_Task instructions_: Which lines in the listing below contain "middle"? Copy each of them.

_Extracted information_:
=== Begin Enclosure ===
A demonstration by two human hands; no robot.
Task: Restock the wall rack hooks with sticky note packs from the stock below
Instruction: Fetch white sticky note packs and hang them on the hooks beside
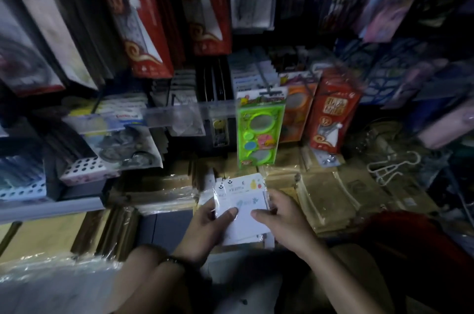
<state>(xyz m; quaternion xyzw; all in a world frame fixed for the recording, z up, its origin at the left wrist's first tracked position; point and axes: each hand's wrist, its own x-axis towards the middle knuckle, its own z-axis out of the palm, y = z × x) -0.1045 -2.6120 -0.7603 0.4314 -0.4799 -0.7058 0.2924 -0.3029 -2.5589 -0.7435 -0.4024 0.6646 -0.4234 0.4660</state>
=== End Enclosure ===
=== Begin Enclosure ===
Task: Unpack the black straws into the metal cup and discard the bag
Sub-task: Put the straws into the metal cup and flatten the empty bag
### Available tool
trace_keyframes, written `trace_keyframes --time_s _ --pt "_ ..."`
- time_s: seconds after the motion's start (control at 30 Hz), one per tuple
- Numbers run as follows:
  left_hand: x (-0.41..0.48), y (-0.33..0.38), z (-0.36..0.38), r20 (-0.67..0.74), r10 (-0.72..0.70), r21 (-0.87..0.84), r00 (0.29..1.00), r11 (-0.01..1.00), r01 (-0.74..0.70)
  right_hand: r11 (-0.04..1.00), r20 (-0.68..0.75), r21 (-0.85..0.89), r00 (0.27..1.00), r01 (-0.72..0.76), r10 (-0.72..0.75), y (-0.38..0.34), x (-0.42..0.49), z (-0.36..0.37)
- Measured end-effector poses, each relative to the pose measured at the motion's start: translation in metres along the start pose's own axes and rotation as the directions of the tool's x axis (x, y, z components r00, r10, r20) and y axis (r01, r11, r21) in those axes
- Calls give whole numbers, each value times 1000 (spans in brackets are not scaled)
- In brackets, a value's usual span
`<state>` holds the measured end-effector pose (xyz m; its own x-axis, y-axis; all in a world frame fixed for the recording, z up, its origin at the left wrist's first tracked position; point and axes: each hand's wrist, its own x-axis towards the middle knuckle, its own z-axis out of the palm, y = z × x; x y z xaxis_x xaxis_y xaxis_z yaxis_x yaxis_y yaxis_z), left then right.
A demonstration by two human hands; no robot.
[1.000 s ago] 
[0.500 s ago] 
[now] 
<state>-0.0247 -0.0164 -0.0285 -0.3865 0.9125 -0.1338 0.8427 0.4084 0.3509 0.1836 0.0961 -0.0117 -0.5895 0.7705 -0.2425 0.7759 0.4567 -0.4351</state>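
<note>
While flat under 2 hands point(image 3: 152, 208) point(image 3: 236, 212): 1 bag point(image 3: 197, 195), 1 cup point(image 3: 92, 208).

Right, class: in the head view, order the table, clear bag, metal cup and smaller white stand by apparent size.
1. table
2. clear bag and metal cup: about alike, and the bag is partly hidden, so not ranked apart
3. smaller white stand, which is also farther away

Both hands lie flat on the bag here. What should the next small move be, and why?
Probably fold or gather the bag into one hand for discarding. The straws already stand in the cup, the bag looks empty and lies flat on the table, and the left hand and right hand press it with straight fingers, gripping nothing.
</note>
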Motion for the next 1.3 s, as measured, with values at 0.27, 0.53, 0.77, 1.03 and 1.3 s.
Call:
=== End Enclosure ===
_Reply_:
<state>(xyz m; quaternion xyzw; all in a world frame fixed for the recording, z up, its origin at the left wrist's first tracked position; point and axes: each hand's wrist, its own x-axis towards the middle knuckle, its own z-axis out of the palm, y = z × x) -0.1045 -2.6120 -0.7603 0.4314 -0.4799 -0.7058 0.2924 -0.3029 -2.5589 -0.7435 -0.4024 0.6646 -0.4234 0.4660</state>
`<state>` holds the measured end-effector pose (xyz m; its own x-axis, y-axis; all in a world frame fixed for the recording, z up, its origin at the left wrist's first tracked position; point and axes: each hand's wrist, its own x-axis towards the middle knuckle, its own z-axis out of the palm, y = z × x; x y z xaxis_x xaxis_y xaxis_z yaxis_x yaxis_y yaxis_z), left then right.

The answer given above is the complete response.